◆ **BRIEF**
Every record below is to be repeated exactly, with the pictures left out.

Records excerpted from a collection
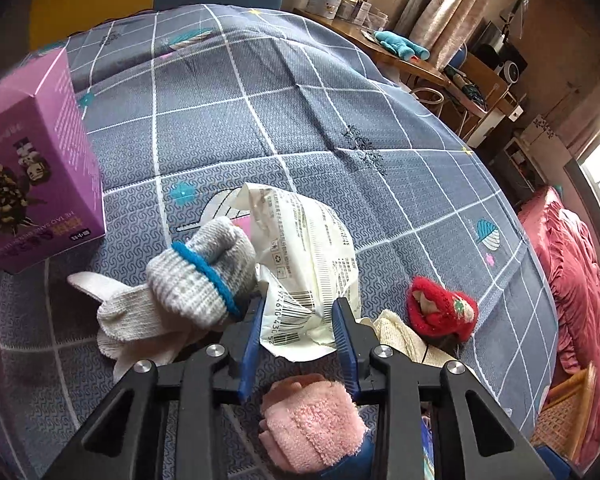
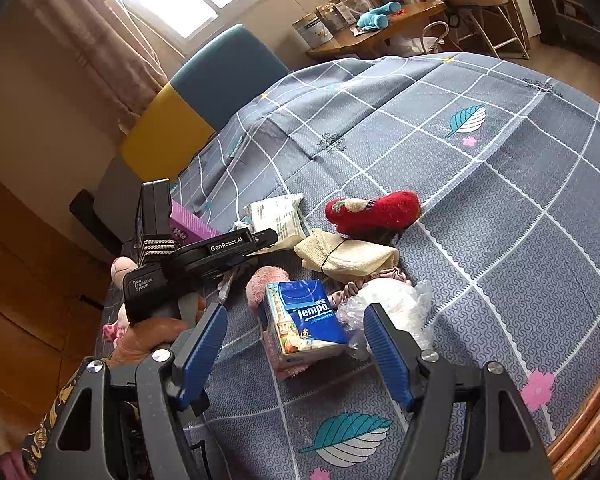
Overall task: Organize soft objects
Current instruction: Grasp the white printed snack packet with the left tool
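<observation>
My left gripper is shut on the lower end of a crumpled white printed packet, which lies on the grey checked bedsheet. A grey glove with a blue band rests on white gloves just left of the fingers. A pink fluffy sock lies under the gripper. A red knitted piece and a cream cloth are to the right. My right gripper stands open, its pads apart from the blue Tempo tissue pack between its fingers.
A purple carton stands on the bed at the left. In the right wrist view a white item in clear plastic and a scrunchie lie beside the tissue pack. A person's hand holds the left gripper. A wooden desk stands beyond the bed.
</observation>
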### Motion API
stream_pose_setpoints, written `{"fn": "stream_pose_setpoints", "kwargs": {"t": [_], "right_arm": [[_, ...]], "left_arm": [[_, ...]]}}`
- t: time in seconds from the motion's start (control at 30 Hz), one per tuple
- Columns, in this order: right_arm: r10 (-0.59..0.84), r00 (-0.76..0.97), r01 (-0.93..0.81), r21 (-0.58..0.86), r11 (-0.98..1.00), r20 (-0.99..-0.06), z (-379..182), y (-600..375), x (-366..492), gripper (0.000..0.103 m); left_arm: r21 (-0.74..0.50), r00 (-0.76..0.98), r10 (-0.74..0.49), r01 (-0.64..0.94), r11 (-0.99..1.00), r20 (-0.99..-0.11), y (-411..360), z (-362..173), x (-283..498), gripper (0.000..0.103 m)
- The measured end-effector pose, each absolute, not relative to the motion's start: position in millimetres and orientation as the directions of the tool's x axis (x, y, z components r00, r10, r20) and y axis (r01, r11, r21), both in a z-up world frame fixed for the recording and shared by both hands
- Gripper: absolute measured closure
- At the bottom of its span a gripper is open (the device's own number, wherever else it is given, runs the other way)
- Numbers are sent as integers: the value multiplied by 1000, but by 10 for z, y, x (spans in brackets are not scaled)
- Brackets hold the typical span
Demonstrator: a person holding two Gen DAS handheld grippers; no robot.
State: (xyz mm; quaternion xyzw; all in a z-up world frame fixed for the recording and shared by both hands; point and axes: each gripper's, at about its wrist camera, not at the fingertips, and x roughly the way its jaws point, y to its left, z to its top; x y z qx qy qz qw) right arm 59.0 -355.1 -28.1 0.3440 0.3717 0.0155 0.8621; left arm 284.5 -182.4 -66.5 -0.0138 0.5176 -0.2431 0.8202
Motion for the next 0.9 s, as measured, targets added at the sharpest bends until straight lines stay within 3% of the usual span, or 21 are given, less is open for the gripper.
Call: {"fn": "stream_pose_setpoints", "kwargs": {"t": [0.07, 0.3, 0.53, 0.7, 0.8, 0.87, 0.9], "right_arm": [[281, 724, 233, 606, 760, -630, -287, -3558, 589, 31], [280, 712, 241, 599, 764, -644, -299, -3556, 604, 31], [269, 713, 251, 593, 765, -648, -301, -3572, 592, 31], [255, 703, 262, 575, 775, -664, -297, -3553, 594, 31], [243, 697, 264, 557, 788, -675, -287, -3525, 592, 31], [235, 693, 270, 547, 793, -682, -286, -3511, 592, 31], [232, 690, 273, 544, 793, -685, -289, -3508, 591, 31]], "left_arm": [[-290, 352, -422, 371, 882, -836, -1809, -670, 2865, 82], [-331, 365, -488, 415, 847, -793, -1631, -359, 2696, 88], [-411, 362, -555, 403, 818, -749, -965, -73, 2255, 88], [-407, 357, -512, 331, 851, -781, -382, -199, 1804, 87], [-372, 345, -453, 276, 886, -822, -129, -365, 1670, 74], [-288, 367, -358, 232, 929, -859, 4, -448, 1609, 49], [-258, 373, -329, 228, 939, -867, 36, -469, 1593, 42]]}}
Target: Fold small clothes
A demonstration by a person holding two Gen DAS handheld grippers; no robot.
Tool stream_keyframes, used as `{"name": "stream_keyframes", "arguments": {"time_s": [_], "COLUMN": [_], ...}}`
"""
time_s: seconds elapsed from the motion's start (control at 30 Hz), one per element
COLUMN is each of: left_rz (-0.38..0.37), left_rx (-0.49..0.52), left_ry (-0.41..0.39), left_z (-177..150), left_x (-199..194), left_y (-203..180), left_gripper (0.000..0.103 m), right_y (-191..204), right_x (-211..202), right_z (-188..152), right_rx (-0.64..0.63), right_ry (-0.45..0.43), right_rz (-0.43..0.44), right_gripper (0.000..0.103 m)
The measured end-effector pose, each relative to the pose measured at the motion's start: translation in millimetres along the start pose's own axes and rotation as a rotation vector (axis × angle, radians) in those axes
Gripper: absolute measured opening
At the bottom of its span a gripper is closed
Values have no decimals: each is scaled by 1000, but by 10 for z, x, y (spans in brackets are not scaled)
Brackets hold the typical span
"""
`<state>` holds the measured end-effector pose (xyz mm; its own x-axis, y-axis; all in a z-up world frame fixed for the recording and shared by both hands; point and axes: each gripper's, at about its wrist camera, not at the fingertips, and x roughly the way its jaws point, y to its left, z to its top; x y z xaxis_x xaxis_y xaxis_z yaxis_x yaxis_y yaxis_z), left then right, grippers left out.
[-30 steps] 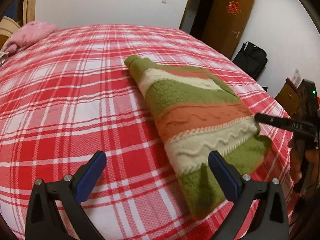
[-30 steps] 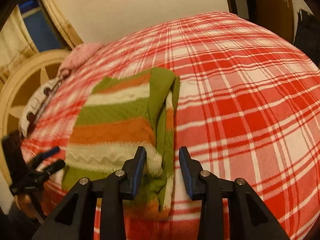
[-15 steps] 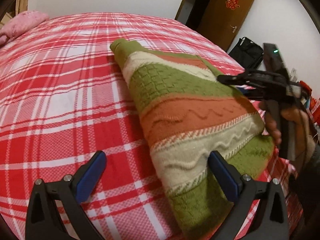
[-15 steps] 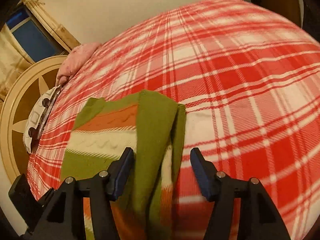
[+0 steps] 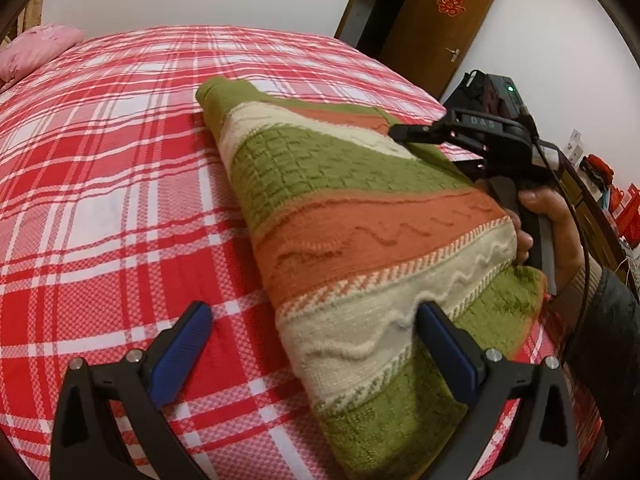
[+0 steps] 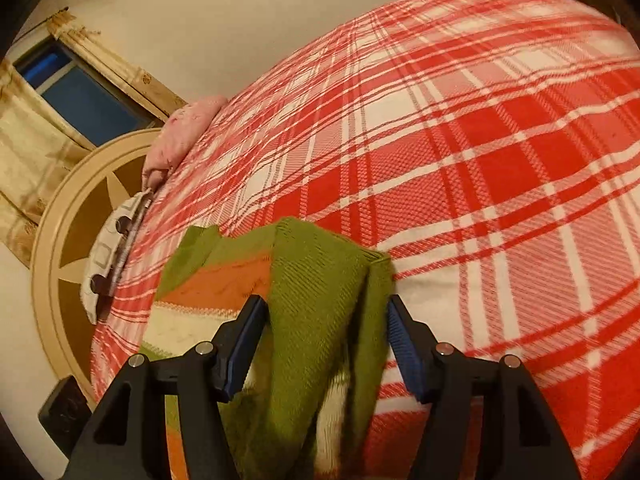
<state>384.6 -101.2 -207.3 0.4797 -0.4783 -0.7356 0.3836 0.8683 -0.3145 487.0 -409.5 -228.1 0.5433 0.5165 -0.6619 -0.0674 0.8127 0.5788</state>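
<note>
A knitted sweater with green, orange and cream stripes lies folded lengthwise on the red plaid bed. My left gripper stands open wide at the sweater's near hem; its right finger rests against the cream stripe and its left finger is over bare sheet. My right gripper, held by a person's hand, hovers at the sweater's far right edge. In the right wrist view the right gripper is open, and the folded green sleeve lies between its fingers without being pinched.
A pink pillow and a round wooden headboard are at the head of the bed. A brown door stands past the bed's far corner. Bare plaid sheet stretches beyond the sweater.
The right gripper let go of the sweater's edge, spread its jaws and travelled up the sweater's side to the green sleeve. The left gripper edged closer to the hem.
</note>
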Motion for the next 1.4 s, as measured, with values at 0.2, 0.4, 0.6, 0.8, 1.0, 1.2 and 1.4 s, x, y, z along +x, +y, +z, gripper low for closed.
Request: {"name": "stream_keyframes", "arguments": {"time_s": [0.2,0.4,0.6,0.8,1.0,1.2,1.4], "left_rz": [6,-17,-35,-26,-19,-12,-10], "left_rx": [26,65,80,98,93,115,128], "left_ry": [10,18,16,0,-5,-21,-50], "left_z": [18,31,-3,-37,14,-23,-133], "left_x": [42,37,-3,-108,-190,-328,-591], "left_y": [-70,-128,-180,-202,-202,-253,-311], "left_gripper": [103,88,74,50,35,30,29], "right_y": [80,185,364,444,598,711,870], "right_x": [102,63,-16,-120,-222,-284,-352], "right_z": [-36,-74,-99,-107,-127,-147,-217], "right_rx": [2,-23,-75,-80,-98,-103,-108], "right_ry": [48,14,-29,-64,-87,-86,-83], "right_rz": [59,33,-28,-40,-60,-67,-45], "right_gripper": [39,32,31,30,30,29,29]}}
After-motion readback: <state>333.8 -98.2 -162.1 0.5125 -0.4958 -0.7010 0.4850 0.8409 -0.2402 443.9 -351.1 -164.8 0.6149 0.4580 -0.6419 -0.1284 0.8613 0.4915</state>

◆ **TASK RESULT**
Overall task: Organize soft objects
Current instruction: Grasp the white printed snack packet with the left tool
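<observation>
My left gripper is shut on the lower end of a crumpled white printed packet, which lies on the grey checked bedsheet. A grey glove with a blue band rests on white gloves just left of the fingers. A pink fluffy sock lies under the gripper. A red knitted piece and a cream cloth are to the right. My right gripper stands open, its pads apart from the blue Tempo tissue pack between its fingers.
A purple carton stands on the bed at the left. In the right wrist view a white item in clear plastic and a scrunchie lie beside the tissue pack. A person's hand holds the left gripper. A wooden desk stands beyond the bed.
</observation>
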### Motion API
stream_pose_setpoints, written `{"fn": "stream_pose_setpoints", "kwargs": {"t": [_], "right_arm": [[_, ...]], "left_arm": [[_, ...]]}}`
- t: time in seconds from the motion's start (control at 30 Hz), one per tuple
- Columns, in this order: right_arm: r10 (-0.59..0.84), r00 (-0.76..0.97), r01 (-0.93..0.81), r21 (-0.58..0.86), r11 (-0.98..1.00), r20 (-0.99..-0.06), z (-379..182), y (-600..375), x (-366..492), gripper (0.000..0.103 m); left_arm: r21 (-0.74..0.50), r00 (-0.76..0.98), r10 (-0.74..0.49), r01 (-0.64..0.94), r11 (-0.99..1.00), r20 (-0.99..-0.11), y (-411..360), z (-362..173), x (-283..498), gripper (0.000..0.103 m)
- The measured end-effector pose, each absolute, not relative to the motion's start: position in millimetres and orientation as the directions of the tool's x axis (x, y, z components r00, r10, r20) and y axis (r01, r11, r21), both in a z-up world frame fixed for the recording and shared by both hands
- Gripper: absolute measured closure
- At the bottom of its span a gripper is open (the device's own number, wherever else it is given, runs the other way)
- Numbers are sent as integers: the value multiplied by 1000, but by 10 for z, y, x (spans in brackets are not scaled)
- Brackets hold the typical span
Demonstrator: a person holding two Gen DAS handheld grippers; no robot.
State: (xyz mm; quaternion xyzw; all in a z-up world frame fixed for the recording and shared by both hands; point and axes: each gripper's, at about its wrist camera, not at the fingertips, and x roughly the way its jaws point, y to its left, z to its top; x y z qx qy qz qw) right arm 59.0 -355.1 -28.1 0.3440 0.3717 0.0155 0.8621; left arm 284.5 -182.4 -66.5 -0.0138 0.5176 -0.2431 0.8202
Motion for the next 0.9 s, as measured, targets added at the sharpest bends until straight lines stay within 3% of the usual span, or 21 are given, less is open for the gripper.
Call: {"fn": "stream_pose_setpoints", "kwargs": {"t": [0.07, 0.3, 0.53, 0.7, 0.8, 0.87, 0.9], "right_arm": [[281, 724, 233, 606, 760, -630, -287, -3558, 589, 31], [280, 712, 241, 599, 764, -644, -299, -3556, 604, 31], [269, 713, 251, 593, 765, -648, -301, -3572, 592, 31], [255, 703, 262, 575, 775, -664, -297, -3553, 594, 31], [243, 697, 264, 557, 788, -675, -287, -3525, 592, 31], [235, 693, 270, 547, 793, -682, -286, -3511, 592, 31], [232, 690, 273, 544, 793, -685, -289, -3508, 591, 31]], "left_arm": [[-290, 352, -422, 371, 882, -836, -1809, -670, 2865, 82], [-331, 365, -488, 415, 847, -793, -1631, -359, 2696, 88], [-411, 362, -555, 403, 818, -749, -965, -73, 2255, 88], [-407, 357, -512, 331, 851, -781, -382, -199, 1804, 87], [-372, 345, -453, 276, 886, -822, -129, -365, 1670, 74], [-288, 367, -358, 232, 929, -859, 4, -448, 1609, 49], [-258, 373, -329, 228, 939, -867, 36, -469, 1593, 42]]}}
Target: Fold small clothes
A demonstration by a person holding two Gen DAS handheld grippers; no robot.
Tool stream_keyframes, used as `{"name": "stream_keyframes", "arguments": {"time_s": [_], "COLUMN": [_], ...}}`
"""
time_s: seconds elapsed from the motion's start (control at 30 Hz), one per element
COLUMN is each of: left_rz (-0.38..0.37), left_rx (-0.49..0.52), left_ry (-0.41..0.39), left_z (-177..150), left_x (-199..194), left_y (-203..180), left_gripper (0.000..0.103 m), right_y (-191..204), right_x (-211..202), right_z (-188..152), right_rx (-0.64..0.63), right_ry (-0.45..0.43), right_rz (-0.43..0.44), right_gripper (0.000..0.103 m)
The measured end-effector pose, each relative to the pose measured at the motion's start: translation in millimetres along the start pose's own axes and rotation as a rotation vector (axis × angle, radians) in those axes
Gripper: absolute measured opening
At the bottom of its span a gripper is closed
Values have no decimals: each is scaled by 1000, but by 10 for z, x, y (spans in brackets are not scaled)
Brackets hold the typical span
"""
`<state>` holds the measured end-effector pose (xyz mm; its own x-axis, y-axis; all in a z-up world frame fixed for the recording and shared by both hands; point and axes: each gripper's, at about its wrist camera, not at the fingertips, and x roughly the way its jaws point, y to its left, z to its top; x y z xaxis_x xaxis_y xaxis_z yaxis_x yaxis_y yaxis_z), left then right, grippers left out.
[-30 steps] 
[-30 steps] 
[-15 steps] 
[-15 steps] 
[+0 steps] 
[+0 steps] 
<state>384.6 -101.2 -207.3 0.4797 -0.4783 -0.7356 0.3836 0.8683 -0.3145 487.0 -409.5 -228.1 0.5433 0.5165 -0.6619 -0.0674 0.8127 0.5788</state>
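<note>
A knitted sweater with green, orange and cream stripes lies folded lengthwise on the red plaid bed. My left gripper stands open wide at the sweater's near hem; its right finger rests against the cream stripe and its left finger is over bare sheet. My right gripper, held by a person's hand, hovers at the sweater's far right edge. In the right wrist view the right gripper is open, and the folded green sleeve lies between its fingers without being pinched.
A pink pillow and a round wooden headboard are at the head of the bed. A brown door stands past the bed's far corner. Bare plaid sheet stretches beyond the sweater.
The right gripper let go of the sweater's edge, spread its jaws and travelled up the sweater's side to the green sleeve. The left gripper edged closer to the hem.
</note>
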Motion for the next 1.4 s, as measured, with values at 0.2, 0.4, 0.6, 0.8, 1.0, 1.2 and 1.4 s, x, y, z along +x, +y, +z, gripper low for closed.
Request: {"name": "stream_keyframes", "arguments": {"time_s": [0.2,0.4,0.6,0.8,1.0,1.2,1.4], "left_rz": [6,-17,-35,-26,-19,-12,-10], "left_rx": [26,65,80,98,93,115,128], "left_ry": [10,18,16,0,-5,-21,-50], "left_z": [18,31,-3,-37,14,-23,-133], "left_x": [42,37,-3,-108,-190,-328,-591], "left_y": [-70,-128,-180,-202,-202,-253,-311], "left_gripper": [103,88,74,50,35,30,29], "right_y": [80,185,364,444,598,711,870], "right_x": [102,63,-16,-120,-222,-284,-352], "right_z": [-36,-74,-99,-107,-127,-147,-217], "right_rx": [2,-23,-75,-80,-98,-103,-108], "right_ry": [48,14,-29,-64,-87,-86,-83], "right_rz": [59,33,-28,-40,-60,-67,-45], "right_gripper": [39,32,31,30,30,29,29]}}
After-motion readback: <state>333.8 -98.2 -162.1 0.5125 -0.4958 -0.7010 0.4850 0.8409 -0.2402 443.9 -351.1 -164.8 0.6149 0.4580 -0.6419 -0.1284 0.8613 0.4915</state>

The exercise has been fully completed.